*Task statement*. Word for word, give the entries back.

*Input records*.
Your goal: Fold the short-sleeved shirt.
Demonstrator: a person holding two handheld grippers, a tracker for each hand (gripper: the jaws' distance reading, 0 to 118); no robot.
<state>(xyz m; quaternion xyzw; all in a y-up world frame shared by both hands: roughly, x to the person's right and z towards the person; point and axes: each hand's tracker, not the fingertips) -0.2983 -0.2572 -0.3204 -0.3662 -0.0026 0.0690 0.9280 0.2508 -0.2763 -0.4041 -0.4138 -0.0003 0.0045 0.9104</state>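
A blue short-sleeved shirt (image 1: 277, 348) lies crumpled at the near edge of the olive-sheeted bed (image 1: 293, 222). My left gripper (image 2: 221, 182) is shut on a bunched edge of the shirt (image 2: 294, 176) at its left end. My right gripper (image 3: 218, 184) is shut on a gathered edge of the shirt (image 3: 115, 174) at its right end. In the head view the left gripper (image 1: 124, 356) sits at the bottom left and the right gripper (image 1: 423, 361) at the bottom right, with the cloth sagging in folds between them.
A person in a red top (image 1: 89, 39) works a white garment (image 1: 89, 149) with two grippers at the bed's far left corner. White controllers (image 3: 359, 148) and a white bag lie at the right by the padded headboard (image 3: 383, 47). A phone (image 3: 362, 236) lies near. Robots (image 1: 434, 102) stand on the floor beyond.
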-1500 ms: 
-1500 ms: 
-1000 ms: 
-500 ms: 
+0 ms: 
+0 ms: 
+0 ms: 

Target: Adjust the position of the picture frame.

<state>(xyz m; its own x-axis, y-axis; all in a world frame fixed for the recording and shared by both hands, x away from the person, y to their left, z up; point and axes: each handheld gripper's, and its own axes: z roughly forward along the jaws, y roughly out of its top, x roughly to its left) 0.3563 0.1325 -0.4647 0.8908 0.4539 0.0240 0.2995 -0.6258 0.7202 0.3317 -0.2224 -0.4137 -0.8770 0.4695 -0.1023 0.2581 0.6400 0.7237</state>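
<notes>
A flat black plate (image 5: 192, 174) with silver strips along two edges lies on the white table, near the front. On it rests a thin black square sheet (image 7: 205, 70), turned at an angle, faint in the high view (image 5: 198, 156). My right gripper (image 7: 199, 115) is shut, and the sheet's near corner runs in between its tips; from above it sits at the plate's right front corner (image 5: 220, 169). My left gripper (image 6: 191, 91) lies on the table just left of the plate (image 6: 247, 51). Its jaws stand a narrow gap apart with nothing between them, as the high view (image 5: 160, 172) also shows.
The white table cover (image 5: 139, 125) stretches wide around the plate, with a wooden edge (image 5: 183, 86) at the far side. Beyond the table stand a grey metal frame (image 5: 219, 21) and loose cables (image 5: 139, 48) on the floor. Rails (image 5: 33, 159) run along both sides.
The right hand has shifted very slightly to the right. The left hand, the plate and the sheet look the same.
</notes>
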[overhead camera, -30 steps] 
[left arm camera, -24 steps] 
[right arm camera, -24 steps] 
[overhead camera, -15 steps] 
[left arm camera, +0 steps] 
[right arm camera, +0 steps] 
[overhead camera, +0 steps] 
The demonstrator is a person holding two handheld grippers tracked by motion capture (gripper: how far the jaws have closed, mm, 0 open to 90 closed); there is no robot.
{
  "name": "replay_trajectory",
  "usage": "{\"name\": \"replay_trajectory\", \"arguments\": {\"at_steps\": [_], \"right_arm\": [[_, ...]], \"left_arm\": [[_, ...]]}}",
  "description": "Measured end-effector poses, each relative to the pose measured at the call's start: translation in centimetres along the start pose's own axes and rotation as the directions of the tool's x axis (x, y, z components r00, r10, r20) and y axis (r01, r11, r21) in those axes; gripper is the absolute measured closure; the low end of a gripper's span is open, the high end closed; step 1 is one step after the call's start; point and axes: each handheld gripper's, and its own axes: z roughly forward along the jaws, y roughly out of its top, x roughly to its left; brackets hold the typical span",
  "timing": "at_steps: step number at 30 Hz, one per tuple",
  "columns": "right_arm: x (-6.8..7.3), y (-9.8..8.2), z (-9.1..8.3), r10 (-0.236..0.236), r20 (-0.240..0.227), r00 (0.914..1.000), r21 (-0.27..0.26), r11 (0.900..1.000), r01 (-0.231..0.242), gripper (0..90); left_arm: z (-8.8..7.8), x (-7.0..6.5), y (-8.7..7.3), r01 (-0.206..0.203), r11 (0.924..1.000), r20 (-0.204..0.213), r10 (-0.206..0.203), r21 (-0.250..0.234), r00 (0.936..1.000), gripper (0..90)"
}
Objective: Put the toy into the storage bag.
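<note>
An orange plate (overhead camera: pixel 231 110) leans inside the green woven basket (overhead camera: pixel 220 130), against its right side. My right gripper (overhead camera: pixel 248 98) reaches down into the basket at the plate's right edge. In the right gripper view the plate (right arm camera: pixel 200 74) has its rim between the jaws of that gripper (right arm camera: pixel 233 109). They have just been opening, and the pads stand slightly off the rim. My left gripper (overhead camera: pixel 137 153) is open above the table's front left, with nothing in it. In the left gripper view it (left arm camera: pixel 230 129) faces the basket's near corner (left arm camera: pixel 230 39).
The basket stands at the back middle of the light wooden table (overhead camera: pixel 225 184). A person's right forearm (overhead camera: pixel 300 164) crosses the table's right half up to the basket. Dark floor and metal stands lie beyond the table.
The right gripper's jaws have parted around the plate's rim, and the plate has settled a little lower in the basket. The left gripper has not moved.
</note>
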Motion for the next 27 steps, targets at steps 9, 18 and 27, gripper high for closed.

*Answer box*.
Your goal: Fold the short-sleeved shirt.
Demonstrator: a person holding two handheld grippers, a tracker for each hand (gripper: the jaws' distance reading, 0 to 118); no robot.
<state>(xyz m; quaternion xyzw; all in a y-up world frame shared by both hands: roughly, x to the person's right and z towards the person; point and axes: each hand's tracker, not the fingertips) -0.2983 -0.2572 -0.3204 -0.3662 -0.0026 0.0690 0.9280 0.2508 -0.2763 -0.4041 -0.4138 -0.0003 0.0045 0.9104</state>
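A blue short-sleeved shirt (image 1: 277, 348) lies crumpled at the near edge of the olive-sheeted bed (image 1: 293, 222). My left gripper (image 2: 221, 182) is shut on a bunched edge of the shirt (image 2: 294, 176) at its left end. My right gripper (image 3: 218, 184) is shut on a gathered edge of the shirt (image 3: 115, 174) at its right end. In the head view the left gripper (image 1: 124, 356) sits at the bottom left and the right gripper (image 1: 423, 361) at the bottom right, with the cloth sagging in folds between them.
A person in a red top (image 1: 89, 39) works a white garment (image 1: 89, 149) with two grippers at the bed's far left corner. White controllers (image 3: 359, 148) and a white bag lie at the right by the padded headboard (image 3: 383, 47). A phone (image 3: 362, 236) lies near. Robots (image 1: 434, 102) stand on the floor beyond.
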-1500 ms: 
-1500 ms: 
-1000 ms: 
-500 ms: 
+0 ms: 
+0 ms: 
+0 ms: 

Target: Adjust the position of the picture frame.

<state>(xyz m; its own x-axis, y-axis; all in a world frame fixed for the recording and shared by both hands, x away from the person, y to their left, z up; point and axes: each handheld gripper's, and its own axes: z roughly forward along the jaws, y roughly out of its top, x roughly to its left) 0.3563 0.1325 -0.4647 0.8908 0.4539 0.0240 0.2995 -0.6258 0.7202 0.3317 -0.2224 -0.4137 -0.8770 0.4695 -0.1023 0.2581 0.6400 0.7237</state>
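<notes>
A flat black plate (image 5: 192, 174) with silver strips along two edges lies on the white table, near the front. On it rests a thin black square sheet (image 7: 205, 70), turned at an angle, faint in the high view (image 5: 198, 156). My right gripper (image 7: 199, 115) is shut, and the sheet's near corner runs in between its tips; from above it sits at the plate's right front corner (image 5: 220, 169). My left gripper (image 6: 191, 91) lies on the table just left of the plate (image 6: 247, 51). Its jaws stand a narrow gap apart with nothing between them, as the high view (image 5: 160, 172) also shows.
The white table cover (image 5: 139, 125) stretches wide around the plate, with a wooden edge (image 5: 183, 86) at the far side. Beyond the table stand a grey metal frame (image 5: 219, 21) and loose cables (image 5: 139, 48) on the floor. Rails (image 5: 33, 159) run along both sides.
The right hand has shifted very slightly to the right. The left hand, the plate and the sheet look the same.
</notes>
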[overhead camera, -30 steps] 
[left arm camera, -24 steps] 
[right arm camera, -24 steps] 
[overhead camera, -15 steps] 
[left arm camera, +0 steps] 
[right arm camera, +0 steps] 
[overhead camera, +0 steps] 
The demonstrator is a person holding two handheld grippers tracked by motion capture (gripper: how far the jaws have closed, mm, 0 open to 90 closed); there is no robot.
{
  "name": "replay_trajectory",
  "usage": "{\"name\": \"replay_trajectory\", \"arguments\": {\"at_steps\": [_], \"right_arm\": [[_, ...]], \"left_arm\": [[_, ...]]}}",
  "description": "Measured end-effector poses, each relative to the pose measured at the call's start: translation in centimetres along the start pose's own axes and rotation as the directions of the tool's x axis (x, y, z components r00, r10, r20) and y axis (r01, r11, r21) in those axes; gripper is the absolute measured closure; the low end of a gripper's span is open, the high end closed; step 1 is one step after the call's start; point and axes: each handheld gripper's, and its own axes: z roughly forward along the jaws, y roughly out of its top, x roughly to its left; brackets hold the typical span",
  "timing": "at_steps: step number at 30 Hz, one per tuple",
  "columns": "right_arm: x (-6.8..7.3), y (-9.8..8.2), z (-9.1..8.3), r10 (-0.236..0.236), r20 (-0.240..0.227), r00 (0.914..1.000), r21 (-0.27..0.26), r11 (0.900..1.000), r01 (-0.231..0.242), gripper (0..90); left_arm: z (-8.8..7.8), x (-7.0..6.5), y (-8.7..7.3), r01 (-0.206..0.203), r11 (0.924..1.000), r20 (-0.204..0.213), r10 (-0.206..0.203), r21 (-0.250..0.234), r00 (0.936..1.000), gripper (0..90)"
}
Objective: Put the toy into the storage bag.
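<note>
An orange plate (overhead camera: pixel 231 110) leans inside the green woven basket (overhead camera: pixel 220 130), against its right side. My right gripper (overhead camera: pixel 248 98) reaches down into the basket at the plate's right edge. In the right gripper view the plate (right arm camera: pixel 200 74) has its rim between the jaws of that gripper (right arm camera: pixel 233 109). They have just been opening, and the pads stand slightly off the rim. My left gripper (overhead camera: pixel 137 153) is open above the table's front left, with nothing in it. In the left gripper view it (left arm camera: pixel 230 129) faces the basket's near corner (left arm camera: pixel 230 39).
The basket stands at the back middle of the light wooden table (overhead camera: pixel 225 184). A person's right forearm (overhead camera: pixel 300 164) crosses the table's right half up to the basket. Dark floor and metal stands lie beyond the table.
The right gripper's jaws have parted around the plate's rim, and the plate has settled a little lower in the basket. The left gripper has not moved.
</note>
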Motion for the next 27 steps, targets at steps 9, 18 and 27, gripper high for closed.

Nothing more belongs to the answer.